Exercise: What is needed here is an exact printout of the data, with no pictures included.
--- Data section ---
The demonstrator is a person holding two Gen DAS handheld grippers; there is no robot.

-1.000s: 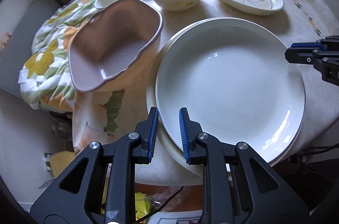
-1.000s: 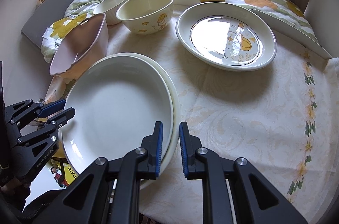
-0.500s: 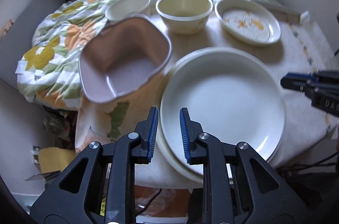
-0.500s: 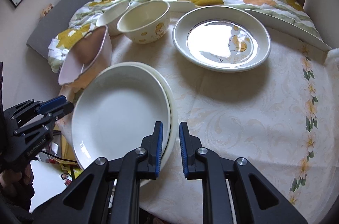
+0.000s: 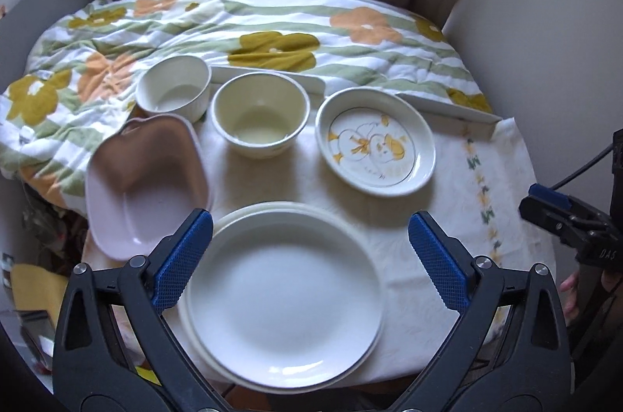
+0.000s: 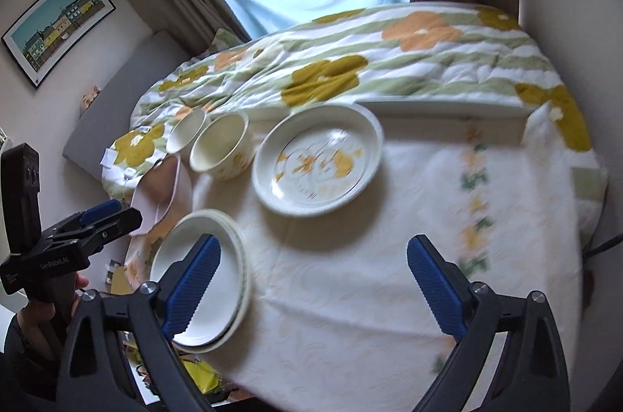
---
Reply to the exercise:
The demonstrator is a person holding two Gen DAS handheld grippers; there is no robot.

-1.000s: 
-1.000s: 
-0.500s: 
-0.500s: 
+0.000s: 
+0.000s: 

There is no more to the answer.